C++ Bitwise adjacency matrix implementation

Question

I have tried to implement a bitwise adjacency matrix to represent a graph with a fixed number of vertices.

Instead of wastefully representing each connection with an integer, 64 connections are packed into a single uint64_t, to improve memory and hopefully performance (via improved cache locality).
Instead of vector<vector<uint64_t>>, using a contiguous vector<uint64_t>, once again to improve cache locality.
A user interface similar to that of an vector<unordered_set<int>> adjacency list:
- adjmat[i] to access a row
- adjmat[i].contains(j) to check edge existence between i and j.
- for(int neighbor : adjmat[i]) neighbor iteration.

My main motivation is just to create a really fast, efficient representation for dense graphs. However, I am quite inexperienced, and since performance optimization is quite technical, I'd really like some feedback since I might be out of my depth.

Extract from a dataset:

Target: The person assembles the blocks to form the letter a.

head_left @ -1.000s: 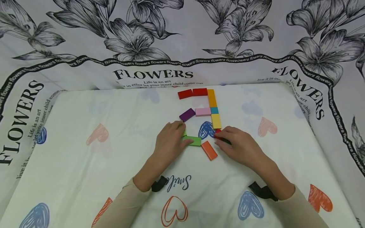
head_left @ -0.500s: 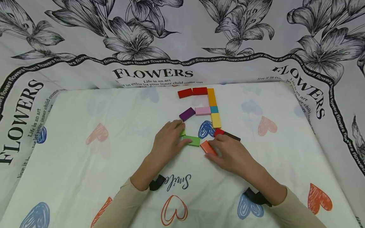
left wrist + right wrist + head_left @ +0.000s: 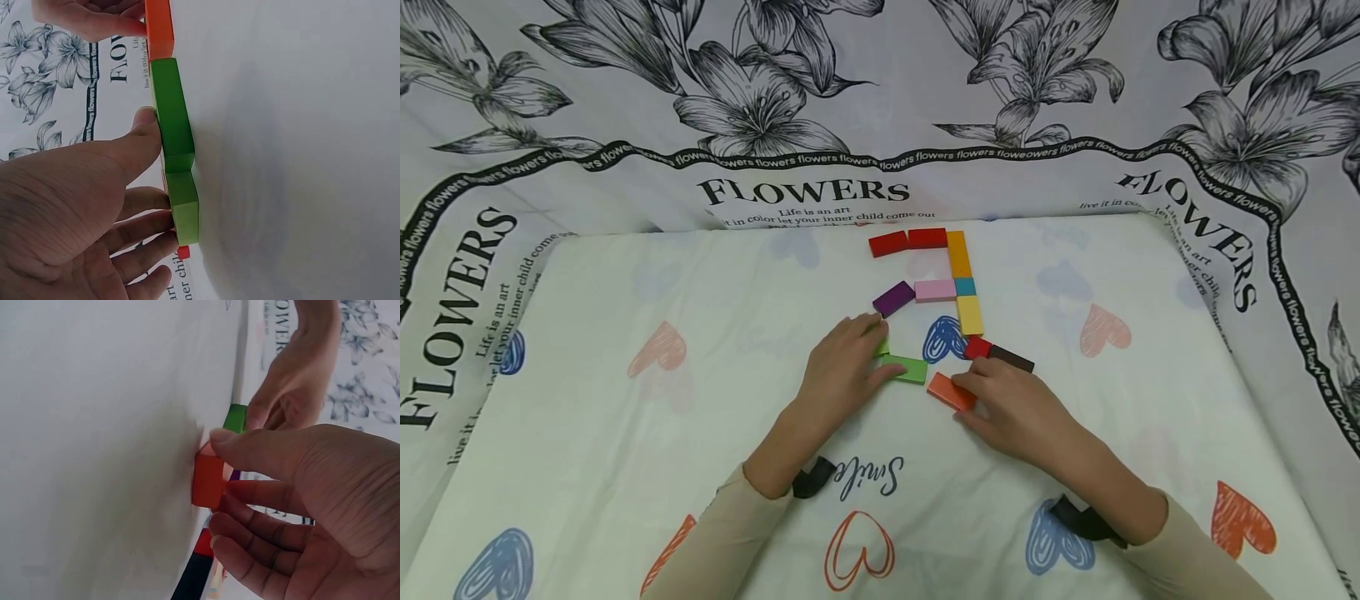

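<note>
My left hand rests on two blocks lying end to end. Its thumb touches the green block, and its fingers lie against the lighter green block, which the hand partly covers in the head view. My right hand pinches an orange block between thumb and fingers. In the left wrist view the orange block's end is by the green block's end. Beside the right fingers lie a small red block and a black block, touching each other.
A bent row runs behind the hands: purple, pink, blue, yellow and amber blocks. Two longer red blocks finish it at the back. All lie flat on a white printed cloth.
My right hand has left the red and black blocks, moved nearer to me and taken hold of the orange block, which is now turned to a flatter slant. The left hand stays nearly still.
</note>
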Tool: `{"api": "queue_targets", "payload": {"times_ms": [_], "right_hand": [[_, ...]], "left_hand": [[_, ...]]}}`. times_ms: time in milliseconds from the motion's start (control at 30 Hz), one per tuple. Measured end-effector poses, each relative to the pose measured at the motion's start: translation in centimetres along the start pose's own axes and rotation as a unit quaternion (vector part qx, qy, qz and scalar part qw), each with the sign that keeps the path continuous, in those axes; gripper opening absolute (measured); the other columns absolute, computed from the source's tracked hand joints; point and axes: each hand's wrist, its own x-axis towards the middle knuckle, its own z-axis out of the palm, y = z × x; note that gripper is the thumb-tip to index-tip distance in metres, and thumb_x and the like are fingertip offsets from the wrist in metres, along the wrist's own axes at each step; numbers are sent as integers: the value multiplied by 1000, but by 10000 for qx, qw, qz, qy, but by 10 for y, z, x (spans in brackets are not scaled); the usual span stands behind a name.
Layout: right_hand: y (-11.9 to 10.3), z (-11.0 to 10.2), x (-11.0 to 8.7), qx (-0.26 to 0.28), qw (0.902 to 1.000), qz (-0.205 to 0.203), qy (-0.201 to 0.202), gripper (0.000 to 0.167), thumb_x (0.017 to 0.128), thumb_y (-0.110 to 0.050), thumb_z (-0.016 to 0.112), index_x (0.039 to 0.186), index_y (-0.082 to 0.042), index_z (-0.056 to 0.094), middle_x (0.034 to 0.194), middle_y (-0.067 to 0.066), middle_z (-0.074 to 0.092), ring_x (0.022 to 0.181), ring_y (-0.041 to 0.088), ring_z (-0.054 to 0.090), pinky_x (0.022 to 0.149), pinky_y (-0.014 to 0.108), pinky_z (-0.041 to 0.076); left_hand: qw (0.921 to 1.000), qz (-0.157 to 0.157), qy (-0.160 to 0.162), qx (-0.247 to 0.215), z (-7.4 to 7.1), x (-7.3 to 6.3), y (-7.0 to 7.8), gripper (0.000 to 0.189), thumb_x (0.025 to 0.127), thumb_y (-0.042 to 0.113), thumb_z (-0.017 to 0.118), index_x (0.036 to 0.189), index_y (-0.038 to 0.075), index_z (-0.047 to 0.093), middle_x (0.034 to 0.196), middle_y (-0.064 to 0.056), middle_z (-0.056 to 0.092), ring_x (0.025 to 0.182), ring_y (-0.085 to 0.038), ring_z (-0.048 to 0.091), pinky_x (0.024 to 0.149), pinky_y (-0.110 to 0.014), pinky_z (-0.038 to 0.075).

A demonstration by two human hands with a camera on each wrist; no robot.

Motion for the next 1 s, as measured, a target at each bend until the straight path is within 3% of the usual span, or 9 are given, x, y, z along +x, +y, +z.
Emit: {"api": "queue_targets", "payload": {"times_ms": [533,1000], "right_hand": [[9,-4,-3,-6,9999,-140,77,40,81,-19,93,117,-9,81,105,7,75,97,19,65,81,33,64],[19,-8,11,-422,9938,-1012,170,36,86,-14,89,120,-11,78,112,6,74,109,23,67,96,38,62]], "left_hand": [[10000,76,33,31,2,2,-1,65,92,44,81,144,9,65,152,-11,62,144,-30,57,127,-46,40],[9999,0,-97,32,0,0,-5,66,93,48,80,146,13,64,154,-9,60,143,-29,58,113,-45,55]]}}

Currently some concerns I have with my code include:

Is this actually a valid way to improve performance of an adjacency matrix? I am using memory much more efficiently, but at the expense of more arithmetic and bit-shifting operations - does that erode any potential gains?
I want to add familiar layers of abstraction (e.g. iterators) to replicate some functionality of vector<unordered_set<int>>. However, since I am already operating at such a low-level, I'm worried that the overhead of an iterator offsets all potential gains - if so, how can I create that abstraction without sacrificing performance?
Also, I can't figure out why I can't constexpr my constructor, and if I can't, does that make all the other constexpr methods useless?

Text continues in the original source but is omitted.